**REQUIRED ACTION**:
Where the word "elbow" appears in a line below, copy the whole line.

**EXTRACTED RECORDS**:
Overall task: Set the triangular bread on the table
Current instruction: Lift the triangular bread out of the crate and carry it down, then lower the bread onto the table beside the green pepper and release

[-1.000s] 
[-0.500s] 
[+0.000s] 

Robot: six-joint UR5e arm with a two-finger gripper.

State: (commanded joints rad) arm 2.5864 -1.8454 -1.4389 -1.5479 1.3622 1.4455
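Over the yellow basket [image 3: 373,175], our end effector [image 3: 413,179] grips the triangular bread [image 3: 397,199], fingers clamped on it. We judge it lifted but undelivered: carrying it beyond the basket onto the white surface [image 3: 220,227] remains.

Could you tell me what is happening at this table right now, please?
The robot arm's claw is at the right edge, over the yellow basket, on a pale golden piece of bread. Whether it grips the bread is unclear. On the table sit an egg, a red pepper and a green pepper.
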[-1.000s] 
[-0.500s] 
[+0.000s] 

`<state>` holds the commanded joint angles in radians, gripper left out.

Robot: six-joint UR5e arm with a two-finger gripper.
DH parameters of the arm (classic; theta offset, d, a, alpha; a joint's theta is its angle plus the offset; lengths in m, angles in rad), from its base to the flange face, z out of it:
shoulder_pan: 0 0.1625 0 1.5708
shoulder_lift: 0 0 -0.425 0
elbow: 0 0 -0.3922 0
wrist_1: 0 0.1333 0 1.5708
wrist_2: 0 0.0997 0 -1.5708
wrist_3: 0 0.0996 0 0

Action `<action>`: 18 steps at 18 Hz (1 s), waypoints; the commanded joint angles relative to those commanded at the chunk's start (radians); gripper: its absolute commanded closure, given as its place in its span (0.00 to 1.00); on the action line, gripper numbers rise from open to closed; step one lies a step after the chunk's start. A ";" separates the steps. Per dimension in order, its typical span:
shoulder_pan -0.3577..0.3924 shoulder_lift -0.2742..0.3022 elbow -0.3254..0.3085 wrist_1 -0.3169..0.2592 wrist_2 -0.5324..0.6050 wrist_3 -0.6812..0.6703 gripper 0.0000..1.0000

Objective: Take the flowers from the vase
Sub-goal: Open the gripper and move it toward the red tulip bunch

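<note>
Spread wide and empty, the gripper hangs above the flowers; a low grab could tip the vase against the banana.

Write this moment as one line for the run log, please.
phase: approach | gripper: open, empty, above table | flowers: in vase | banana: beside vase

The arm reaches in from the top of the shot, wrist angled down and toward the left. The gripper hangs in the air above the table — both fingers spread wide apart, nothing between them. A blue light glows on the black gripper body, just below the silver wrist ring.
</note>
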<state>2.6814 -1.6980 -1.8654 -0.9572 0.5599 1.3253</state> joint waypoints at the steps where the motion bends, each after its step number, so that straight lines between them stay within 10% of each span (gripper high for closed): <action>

**TASK RESULT**:
elbow: 0 0 -0.3922 0
shoulder_pan -0.3577..0.3924 shoulder_lift -0.2742..0.3022 elbow -0.3254..0.3085 wrist_1 -0.3169..0.2592 wrist_2 -0.5324..0.6050 wrist_3 -0.6812..0.6703 gripper 0.0000..1.0000

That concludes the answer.